Die Libido ist nach Freud die Quelle aller Unlust- und Lustgefühle. Dabei hat das ICH/Bewusstsein (wie Freud diese für alle innere und äußere Wahrnehmung zuständige Instanz der Psyche nannte) die Aufgabe, sowohl nach Klarheit in sich wie nach äußeren Lebensquellen zu suchen: Menschen also, die fähig sind, im wechselseitig fruchtbaren Austausch die sozialen Spannungen abzubauen, die sich aus einer vorherigen Frustration ergaben, oder auch nach Nahrung, bei der die Lust sich über deren Einverleibung einstellt. Geeignet sind auch z.B. wissenschaftliche Versuchsobjekte, deren experimentelle Manipulation mit Betrachtung der Ergebnisse ebenfalls Lust bereitet und gekrönt werden kann vom Heureka-Effekt einer naturwissenschaftlich fundierten Erkenntnis. Anstreben von Lust und vernunftgelenktes Meiden von Unlust verkörpern die zwei elementarsten Aspekte des Lustprinzips (s. auch epikuräische Ethik).
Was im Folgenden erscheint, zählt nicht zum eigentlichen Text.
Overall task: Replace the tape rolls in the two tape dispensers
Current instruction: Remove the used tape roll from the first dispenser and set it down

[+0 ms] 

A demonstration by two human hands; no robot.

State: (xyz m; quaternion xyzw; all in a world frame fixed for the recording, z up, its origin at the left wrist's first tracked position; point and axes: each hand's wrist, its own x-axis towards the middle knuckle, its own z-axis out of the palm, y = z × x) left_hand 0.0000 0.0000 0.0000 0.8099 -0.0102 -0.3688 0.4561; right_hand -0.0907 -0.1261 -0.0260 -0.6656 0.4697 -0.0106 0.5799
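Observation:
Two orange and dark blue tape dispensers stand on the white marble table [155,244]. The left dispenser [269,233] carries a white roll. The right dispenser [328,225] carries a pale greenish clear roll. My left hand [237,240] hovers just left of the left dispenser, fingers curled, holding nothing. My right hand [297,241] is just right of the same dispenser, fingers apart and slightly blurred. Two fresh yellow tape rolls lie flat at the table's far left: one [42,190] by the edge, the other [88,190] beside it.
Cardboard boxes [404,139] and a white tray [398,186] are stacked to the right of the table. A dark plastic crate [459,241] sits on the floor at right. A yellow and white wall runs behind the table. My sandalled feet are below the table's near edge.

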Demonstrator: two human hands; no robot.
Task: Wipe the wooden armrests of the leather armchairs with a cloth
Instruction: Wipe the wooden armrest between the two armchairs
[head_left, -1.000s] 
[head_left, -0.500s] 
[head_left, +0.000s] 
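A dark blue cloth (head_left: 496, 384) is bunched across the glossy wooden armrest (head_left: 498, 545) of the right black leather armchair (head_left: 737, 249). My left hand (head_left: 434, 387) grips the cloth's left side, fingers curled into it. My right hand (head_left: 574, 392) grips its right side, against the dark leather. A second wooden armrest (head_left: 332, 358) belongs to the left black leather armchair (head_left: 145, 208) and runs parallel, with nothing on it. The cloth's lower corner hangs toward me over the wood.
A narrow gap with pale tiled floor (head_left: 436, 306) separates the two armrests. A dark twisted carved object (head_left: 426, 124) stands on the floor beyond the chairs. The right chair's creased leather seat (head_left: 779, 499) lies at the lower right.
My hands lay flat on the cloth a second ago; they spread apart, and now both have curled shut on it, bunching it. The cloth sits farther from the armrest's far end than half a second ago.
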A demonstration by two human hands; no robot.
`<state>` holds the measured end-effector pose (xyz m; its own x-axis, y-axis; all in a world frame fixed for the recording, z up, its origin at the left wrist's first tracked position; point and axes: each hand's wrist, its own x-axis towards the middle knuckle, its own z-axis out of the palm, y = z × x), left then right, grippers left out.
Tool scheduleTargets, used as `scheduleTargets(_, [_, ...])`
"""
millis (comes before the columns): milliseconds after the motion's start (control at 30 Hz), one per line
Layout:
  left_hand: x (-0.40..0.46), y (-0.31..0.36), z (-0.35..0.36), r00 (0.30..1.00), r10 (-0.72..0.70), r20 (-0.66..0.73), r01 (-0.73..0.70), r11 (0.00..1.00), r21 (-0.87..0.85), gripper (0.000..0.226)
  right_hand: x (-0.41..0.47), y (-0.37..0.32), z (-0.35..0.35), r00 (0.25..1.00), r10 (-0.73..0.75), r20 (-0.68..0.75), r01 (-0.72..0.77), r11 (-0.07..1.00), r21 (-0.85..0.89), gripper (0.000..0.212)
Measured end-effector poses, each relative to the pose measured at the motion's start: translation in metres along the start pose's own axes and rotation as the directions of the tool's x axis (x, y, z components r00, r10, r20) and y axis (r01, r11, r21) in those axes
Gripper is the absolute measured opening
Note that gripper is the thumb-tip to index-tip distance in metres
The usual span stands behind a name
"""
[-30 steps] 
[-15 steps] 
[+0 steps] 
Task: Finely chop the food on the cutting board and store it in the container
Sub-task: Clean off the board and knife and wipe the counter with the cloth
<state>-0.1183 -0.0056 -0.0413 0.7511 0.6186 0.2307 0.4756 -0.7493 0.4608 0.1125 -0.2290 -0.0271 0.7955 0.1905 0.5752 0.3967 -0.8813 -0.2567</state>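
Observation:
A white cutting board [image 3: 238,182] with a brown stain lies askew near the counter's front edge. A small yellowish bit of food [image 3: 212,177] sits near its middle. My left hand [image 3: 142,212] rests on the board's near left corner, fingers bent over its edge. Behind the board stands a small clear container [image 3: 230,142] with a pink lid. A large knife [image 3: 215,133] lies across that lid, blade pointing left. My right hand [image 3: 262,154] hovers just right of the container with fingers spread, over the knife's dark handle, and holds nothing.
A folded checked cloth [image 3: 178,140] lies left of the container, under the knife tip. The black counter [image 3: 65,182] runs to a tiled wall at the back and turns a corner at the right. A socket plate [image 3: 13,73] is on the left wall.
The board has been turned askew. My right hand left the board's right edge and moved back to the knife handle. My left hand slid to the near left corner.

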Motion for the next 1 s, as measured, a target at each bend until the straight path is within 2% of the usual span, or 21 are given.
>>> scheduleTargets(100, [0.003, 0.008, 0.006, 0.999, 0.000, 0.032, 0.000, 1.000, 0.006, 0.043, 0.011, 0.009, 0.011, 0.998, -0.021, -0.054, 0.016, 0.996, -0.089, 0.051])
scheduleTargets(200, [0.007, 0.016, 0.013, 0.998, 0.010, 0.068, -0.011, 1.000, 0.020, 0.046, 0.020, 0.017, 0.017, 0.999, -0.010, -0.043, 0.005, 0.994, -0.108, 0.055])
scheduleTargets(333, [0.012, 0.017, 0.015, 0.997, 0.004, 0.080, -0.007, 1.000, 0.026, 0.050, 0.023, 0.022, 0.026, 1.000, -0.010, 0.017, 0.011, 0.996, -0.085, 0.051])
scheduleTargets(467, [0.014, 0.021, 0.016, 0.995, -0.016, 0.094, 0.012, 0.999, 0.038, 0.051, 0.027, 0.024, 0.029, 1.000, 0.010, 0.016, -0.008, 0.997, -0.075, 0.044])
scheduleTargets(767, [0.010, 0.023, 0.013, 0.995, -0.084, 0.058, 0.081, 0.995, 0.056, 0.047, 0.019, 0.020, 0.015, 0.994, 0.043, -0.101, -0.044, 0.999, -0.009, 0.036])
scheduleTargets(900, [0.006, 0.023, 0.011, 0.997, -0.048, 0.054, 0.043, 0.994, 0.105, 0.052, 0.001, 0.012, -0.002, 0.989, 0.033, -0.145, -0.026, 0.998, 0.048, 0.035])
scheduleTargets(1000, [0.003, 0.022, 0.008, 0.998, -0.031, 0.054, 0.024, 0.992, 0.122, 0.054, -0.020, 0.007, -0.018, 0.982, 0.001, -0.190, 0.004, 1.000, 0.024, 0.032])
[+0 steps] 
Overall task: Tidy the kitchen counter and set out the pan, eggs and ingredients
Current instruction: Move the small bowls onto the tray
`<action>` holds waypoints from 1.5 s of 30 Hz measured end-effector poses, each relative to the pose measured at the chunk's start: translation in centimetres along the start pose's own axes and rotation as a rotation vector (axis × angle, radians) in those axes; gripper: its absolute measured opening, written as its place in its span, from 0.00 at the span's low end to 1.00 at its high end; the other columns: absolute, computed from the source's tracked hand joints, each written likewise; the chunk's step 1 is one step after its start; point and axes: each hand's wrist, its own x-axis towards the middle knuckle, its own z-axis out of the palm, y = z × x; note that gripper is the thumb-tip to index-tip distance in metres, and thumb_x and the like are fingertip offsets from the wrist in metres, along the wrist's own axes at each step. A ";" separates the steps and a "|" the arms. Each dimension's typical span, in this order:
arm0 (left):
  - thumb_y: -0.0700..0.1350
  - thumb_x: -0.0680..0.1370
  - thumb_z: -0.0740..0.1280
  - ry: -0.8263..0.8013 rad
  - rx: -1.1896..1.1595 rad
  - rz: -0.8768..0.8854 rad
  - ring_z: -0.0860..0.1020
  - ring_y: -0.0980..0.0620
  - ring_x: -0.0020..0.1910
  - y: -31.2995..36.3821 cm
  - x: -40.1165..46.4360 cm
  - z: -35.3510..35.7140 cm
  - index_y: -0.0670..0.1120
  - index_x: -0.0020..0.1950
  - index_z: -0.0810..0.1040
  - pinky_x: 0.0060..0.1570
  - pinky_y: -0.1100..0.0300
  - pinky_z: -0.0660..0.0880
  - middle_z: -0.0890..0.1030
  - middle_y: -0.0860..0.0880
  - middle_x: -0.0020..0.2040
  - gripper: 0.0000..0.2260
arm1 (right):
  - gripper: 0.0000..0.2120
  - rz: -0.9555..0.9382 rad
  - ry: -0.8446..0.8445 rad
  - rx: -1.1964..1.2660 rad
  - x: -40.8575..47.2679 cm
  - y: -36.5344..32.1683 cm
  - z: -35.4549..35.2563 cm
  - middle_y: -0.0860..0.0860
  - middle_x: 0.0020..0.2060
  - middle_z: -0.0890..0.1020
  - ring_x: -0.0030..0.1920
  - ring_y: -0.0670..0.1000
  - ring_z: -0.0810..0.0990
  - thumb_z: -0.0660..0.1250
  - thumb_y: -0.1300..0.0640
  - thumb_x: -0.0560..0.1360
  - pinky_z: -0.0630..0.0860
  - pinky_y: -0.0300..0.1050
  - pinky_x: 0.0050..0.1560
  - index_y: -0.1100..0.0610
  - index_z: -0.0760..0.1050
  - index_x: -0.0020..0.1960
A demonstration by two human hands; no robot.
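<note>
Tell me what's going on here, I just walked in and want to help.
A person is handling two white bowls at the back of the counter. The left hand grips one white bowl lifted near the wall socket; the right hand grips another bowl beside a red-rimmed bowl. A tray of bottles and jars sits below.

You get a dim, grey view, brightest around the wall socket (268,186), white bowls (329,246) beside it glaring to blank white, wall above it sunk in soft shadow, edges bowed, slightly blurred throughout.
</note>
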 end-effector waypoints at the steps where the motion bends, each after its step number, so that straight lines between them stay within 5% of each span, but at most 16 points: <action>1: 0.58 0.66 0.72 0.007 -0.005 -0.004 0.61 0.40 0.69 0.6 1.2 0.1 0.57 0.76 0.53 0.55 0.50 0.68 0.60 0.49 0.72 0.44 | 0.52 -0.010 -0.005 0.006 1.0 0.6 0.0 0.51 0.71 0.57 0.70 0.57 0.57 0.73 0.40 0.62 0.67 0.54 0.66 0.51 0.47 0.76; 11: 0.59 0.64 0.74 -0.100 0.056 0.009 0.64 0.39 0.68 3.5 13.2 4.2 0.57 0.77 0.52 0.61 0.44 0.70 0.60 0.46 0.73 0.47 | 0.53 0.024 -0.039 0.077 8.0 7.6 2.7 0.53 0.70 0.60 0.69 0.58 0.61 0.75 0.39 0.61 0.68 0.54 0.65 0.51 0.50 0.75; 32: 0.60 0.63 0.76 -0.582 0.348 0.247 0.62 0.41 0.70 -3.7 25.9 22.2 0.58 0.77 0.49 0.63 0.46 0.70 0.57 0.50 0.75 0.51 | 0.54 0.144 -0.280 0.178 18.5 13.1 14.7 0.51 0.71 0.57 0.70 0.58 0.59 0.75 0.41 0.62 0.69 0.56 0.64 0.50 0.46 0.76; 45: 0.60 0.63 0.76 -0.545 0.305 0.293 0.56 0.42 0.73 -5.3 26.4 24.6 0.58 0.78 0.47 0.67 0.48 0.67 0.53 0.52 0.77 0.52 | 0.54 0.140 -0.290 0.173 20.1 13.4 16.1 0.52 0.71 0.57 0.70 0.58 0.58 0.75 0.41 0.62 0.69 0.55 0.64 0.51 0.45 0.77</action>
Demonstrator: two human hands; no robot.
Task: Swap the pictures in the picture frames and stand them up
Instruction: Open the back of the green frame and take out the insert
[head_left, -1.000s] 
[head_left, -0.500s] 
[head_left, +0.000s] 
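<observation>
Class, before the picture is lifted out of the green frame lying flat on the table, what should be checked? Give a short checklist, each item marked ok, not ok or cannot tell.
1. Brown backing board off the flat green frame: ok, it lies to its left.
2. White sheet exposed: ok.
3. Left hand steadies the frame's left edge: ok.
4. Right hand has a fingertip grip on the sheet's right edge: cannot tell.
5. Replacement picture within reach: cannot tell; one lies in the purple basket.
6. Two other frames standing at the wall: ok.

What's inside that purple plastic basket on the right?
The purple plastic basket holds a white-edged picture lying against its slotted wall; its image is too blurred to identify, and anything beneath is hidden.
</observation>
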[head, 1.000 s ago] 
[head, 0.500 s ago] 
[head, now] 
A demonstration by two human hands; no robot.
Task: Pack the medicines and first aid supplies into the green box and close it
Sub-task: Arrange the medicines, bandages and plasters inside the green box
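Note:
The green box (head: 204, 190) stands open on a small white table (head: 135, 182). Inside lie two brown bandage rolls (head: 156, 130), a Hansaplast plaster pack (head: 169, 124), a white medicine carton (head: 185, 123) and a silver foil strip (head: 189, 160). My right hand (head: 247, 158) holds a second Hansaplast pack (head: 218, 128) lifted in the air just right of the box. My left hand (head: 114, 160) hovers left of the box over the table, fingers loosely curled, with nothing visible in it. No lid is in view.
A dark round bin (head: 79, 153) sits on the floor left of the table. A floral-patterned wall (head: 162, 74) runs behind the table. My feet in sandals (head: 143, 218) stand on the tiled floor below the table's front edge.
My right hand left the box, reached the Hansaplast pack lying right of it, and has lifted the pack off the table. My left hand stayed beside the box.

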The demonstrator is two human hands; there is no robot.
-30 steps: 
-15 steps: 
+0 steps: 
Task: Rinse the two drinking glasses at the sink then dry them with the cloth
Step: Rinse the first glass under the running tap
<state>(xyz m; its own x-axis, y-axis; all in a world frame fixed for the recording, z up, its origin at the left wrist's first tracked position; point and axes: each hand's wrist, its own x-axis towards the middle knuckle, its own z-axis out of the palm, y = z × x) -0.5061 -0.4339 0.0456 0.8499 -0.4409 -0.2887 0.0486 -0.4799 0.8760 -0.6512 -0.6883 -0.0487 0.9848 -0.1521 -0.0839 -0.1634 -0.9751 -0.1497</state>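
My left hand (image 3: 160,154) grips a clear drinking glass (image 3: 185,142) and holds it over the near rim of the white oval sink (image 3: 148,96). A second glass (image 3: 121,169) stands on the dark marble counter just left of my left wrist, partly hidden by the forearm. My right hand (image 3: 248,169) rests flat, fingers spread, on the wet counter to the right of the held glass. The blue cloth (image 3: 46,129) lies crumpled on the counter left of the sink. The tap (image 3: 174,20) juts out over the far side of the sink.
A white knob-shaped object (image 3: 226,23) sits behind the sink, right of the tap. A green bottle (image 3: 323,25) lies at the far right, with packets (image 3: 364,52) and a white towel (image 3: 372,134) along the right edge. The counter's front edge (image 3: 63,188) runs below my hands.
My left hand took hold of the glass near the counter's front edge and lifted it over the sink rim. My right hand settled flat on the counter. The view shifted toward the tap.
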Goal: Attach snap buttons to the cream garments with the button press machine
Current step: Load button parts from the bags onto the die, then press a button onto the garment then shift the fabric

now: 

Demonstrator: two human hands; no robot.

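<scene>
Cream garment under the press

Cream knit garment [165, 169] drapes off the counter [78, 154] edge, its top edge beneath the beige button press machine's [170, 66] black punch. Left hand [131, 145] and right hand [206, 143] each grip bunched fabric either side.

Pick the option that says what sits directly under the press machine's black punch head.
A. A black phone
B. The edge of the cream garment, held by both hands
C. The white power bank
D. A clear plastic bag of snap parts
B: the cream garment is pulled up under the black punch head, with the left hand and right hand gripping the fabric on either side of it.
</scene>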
Verhältnis der Lust-/Unlustdynamik zur psychoanalytischen Theorie

War die geistige Unruhe einem geheimnisvollen, von erschreckenden und/oder lustvollen Symbolen handelnden Traum bezogen, so forderte Freud dazu auf, freie Assoziationenen über die Symbole des Traumes zu gewinnen. Dieses Assoziationen sind in seiner Lehre das zentrale Mittel zur Bahnung des „Königsweges in das Unbewußte“, der Traumanalyse, anhand deren Freud das Lustprinzip entdeckte und aus deren Befunden er den Hauptteil seiner Erkenntnisse gewonnen hat.

Der Psychoanalyse gemäß ist auch ihre Theorie selber - wie alle Symbole der Träume und selbst unsere Sprache - nur ein Ausdruck der Libido und ihres Lustprinzips auf dem Gebiet des Geistes, also nicht mit der Energie und ihrem zuerst von Epikur formulierten Prinzip des Strebens nach Lust und Meidens von Unlust identisch. Entsprechend erhebt, und kann die Theorie an sich keinen Anspruch auf absolute Wahrheit erheben, da dies ihre Erstarrung in einer bestimmten Form bedeuten würde, die Forschung überflüssig macht. Anstatt dessen stellt sie sich zwecks weiterer Verbesserung zur Diskussion. Gesundes Diskutieren verschafft Lust wie alle gesunden Bedürfnisse (die man von „Ersatzbedürfnissen“ unterscheiden muss). Es stellt einen Aspekt des „Forschens“ und seiner Experimentierfreude dar, die im Geist für sich betrachtet, ohne sonstige Absichten oder Bedürfnisse, nur der durch „Lust“ spürbar werdenden Befriedigung des Grundbedürfnisses „Wissensdrang“/ „Neugierde“ dient. Hierbei ist es wie bei der Nahrungsaufnahme: Mit dem Gewinn einer einleuchtenden Erkenntnis ist man satt. Nach einer Weile stellt sich das Bedürfnis nach Wiederholung des Lustgewinns durch Nahrungs- oder Informationsverarbeitung ein. Auch weitere Grundbedürfnisse: der Drang nach lustvollem Hautkontakt z.B., Sozialität und auch Sexualität, sind wie oben gesagt annehmbar.